Ecco, il prevalente gusto del morboso che le trasmissioni televisive troppo spesso alimentano, si sazierebbe a rovistare sui dettagli cruenti. Come funzionavano esattamente i giochetti malvagi del Viti? Quanto ha agonizzato la povera prostituta? Ricostruiamo le fasi del mattatoio avvenute in casa Manavella? Ci sono gli estremi perché l’assassino la faccia franca ricorrendo all’infermità mentale?
L’investigatore più famoso inventato dal signor Chesterton, Padre Brown, ci proporrebbe un altro approccio, più spudorato, più coraggioso, più sano. Ci farebbe sì un quarto, quinto e sesto grado… dell’anima. E credo che partirebbe proprio da quel grido «ho fatto una cazzata», «sono stato io». Volgere lo sguardo alla vittima ci ricorda che l’uomo ha sete di giustizia. Più spudoratamente, Padre Brown ascolta la voce dell’assassino, perché noi abbiamo anche sete di guardare le nostre colpe, di mostrarci nudi con le nostre macchie. La confessione, il mea culpa, non è un atto di sconfitta, ma il segno di un uomo che impugna la spada contro il male. E non deve essere lasciato solo in questa lotta. Quella stessa canzone Demons, prosegue dicendo: «I tuoi occhi brillano così luminosi, voglio salvare la loro luce. Non posso fuggire da tutto questo ora, a meno che tu non mi mostri come fare».
C’è un racconto che giudico esemplare, tra i molti di cui è protagonista Padre Brown, e s’intitola Il passo strano: il prete investigatore è chiuso nel guardaroba di un lussuoso hotel per redigere le ultime volontà di un cameriere che è morto. Stando lì, ode nel corridoio degli strani rumori di passi, prima svelti poi indolenti; si accorge che è la stessa persona che cammina – perché c’è uno scricchiolio inconfondibile nel suo incedere – eppure quella persona cambia di tanto in tanto passo. Cosa sta combinando? Ebbene, uscendo da quello sgabuzzino buio, Padre Brown ferma il passeggiatore, smascherandolo come ladro. Di lì a poco, infatti, il proprietario dell’albergo accorrerà trafelato a comunicare che è stato rubato un prezioso servizio d’argenteria. Ebbene, tutti quelli che nelle sale dell’albergo avevano visto in faccia il ladro non erano stati capaci di riconoscerlo, ma un uomo attento e nascosto al buio gli ha letto l’anima solo ascoltando i suoi passi. Anche noi siamo di corsa, o ci trasciniamo pigri, o facciamo le nostre salutari corse al parco, ma ci portiamo dietro i nostri inconfondibili scricchiolii. Vogliamo forse dire che non sarebbe consolante e liberante che qualcuno riconoscesse il nostro passo, sapesse avere compassione dei calci che siamo capaci di dare o dell’equilibrio che perdiamo? Qualcuno che – poi – ci accompagnasse e ci mostrasse come fare a guardare il buio, e chiedere perdono.

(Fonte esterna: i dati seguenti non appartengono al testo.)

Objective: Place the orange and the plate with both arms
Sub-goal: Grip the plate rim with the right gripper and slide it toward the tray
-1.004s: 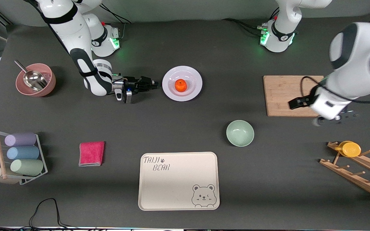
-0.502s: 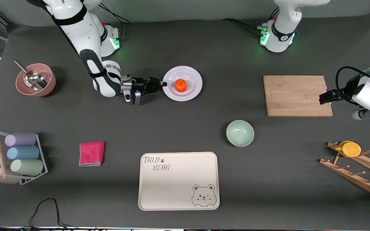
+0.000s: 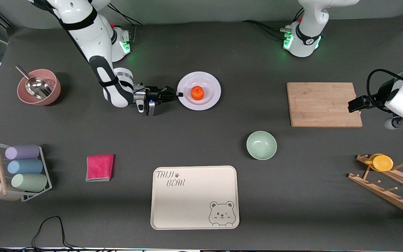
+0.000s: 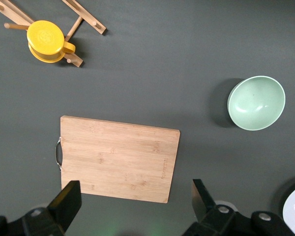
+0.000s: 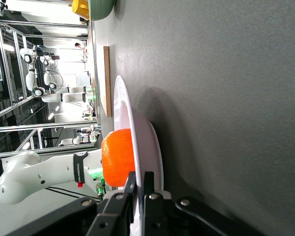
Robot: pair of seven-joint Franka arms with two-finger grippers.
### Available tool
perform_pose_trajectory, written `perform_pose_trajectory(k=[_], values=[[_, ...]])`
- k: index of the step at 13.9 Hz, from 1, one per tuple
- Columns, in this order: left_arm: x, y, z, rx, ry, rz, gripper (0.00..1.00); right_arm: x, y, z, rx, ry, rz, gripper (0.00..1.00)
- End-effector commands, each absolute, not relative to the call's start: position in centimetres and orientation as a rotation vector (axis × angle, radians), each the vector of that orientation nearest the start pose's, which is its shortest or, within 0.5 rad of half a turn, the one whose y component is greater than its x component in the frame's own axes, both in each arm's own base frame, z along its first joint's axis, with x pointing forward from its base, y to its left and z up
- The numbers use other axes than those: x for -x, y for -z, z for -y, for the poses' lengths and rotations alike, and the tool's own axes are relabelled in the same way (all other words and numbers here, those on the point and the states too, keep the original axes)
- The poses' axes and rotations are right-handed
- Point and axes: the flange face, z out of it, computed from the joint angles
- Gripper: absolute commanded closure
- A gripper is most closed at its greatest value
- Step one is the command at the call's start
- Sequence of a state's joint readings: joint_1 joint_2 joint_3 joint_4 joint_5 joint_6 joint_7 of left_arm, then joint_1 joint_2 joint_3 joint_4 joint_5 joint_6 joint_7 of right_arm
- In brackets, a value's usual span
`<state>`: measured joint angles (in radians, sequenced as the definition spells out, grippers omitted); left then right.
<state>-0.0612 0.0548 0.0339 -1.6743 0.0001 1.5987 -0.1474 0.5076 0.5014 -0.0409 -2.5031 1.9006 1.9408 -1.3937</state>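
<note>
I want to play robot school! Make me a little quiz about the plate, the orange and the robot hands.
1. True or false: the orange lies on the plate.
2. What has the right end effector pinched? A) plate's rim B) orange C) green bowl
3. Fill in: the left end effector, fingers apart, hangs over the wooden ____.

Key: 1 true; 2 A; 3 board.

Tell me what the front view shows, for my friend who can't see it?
The right tool pinches the rim of the white plate, which holds an orange. The left tool hangs open over the wooden cutting board, waiting.
</note>
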Motion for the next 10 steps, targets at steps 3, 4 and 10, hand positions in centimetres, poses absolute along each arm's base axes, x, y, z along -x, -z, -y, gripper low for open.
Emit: perform_pose_trajectory(k=[3, 4, 10], values=[[-56.5, -56.2, 1.0, 3.096, -0.255, 0.18, 0.0, -34.0, -10.4, -24.5, 1.874, -0.097, -0.007, 1.0], [-56.7, -56.0, 0.9, 3.093, -0.266, 0.18, 0.0, -34.9, -12.2, -24.6, 1.859, -0.101, -0.027, 1.0], [-56.2, -56.7, -0.7, 3.061, -0.292, 0.2, 0.0, -41.4, -21.2, -23.7, 1.826, -0.092, -0.002, 1.0]])
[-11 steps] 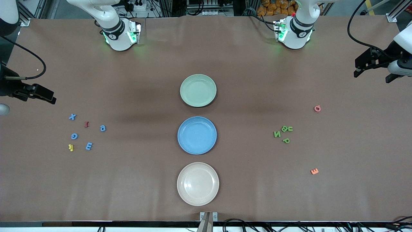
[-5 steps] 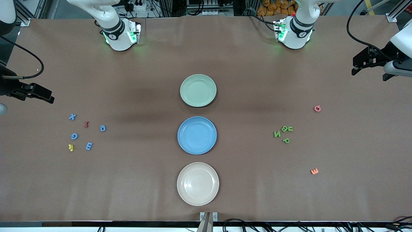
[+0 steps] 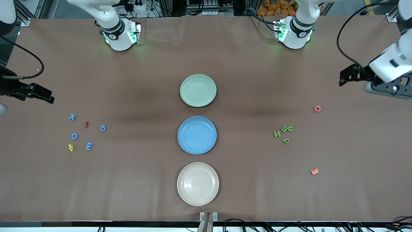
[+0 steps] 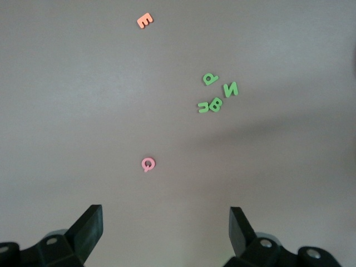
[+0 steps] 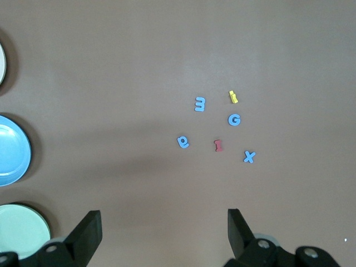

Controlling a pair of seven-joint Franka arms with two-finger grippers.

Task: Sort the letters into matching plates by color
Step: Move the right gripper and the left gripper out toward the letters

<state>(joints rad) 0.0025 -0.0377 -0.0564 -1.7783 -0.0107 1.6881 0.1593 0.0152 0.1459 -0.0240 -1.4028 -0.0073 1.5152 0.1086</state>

Tutto per noi si gioca tra la luce e le tenebre; il vero «giallo» non è un racconto di misera abiezione, ma di tremendo realismo: «qualsiasi forma letteraria rappresenti la nostra vita come qualcosa di pericoloso e sorprendente è più vera di quelle che la descrivono pervasa dal languore e dal dubbio. Perché la vita è una lotta, non una conversazione» (G. K. Chesterton, da Nutrirsi di storie in Svelare il mistero).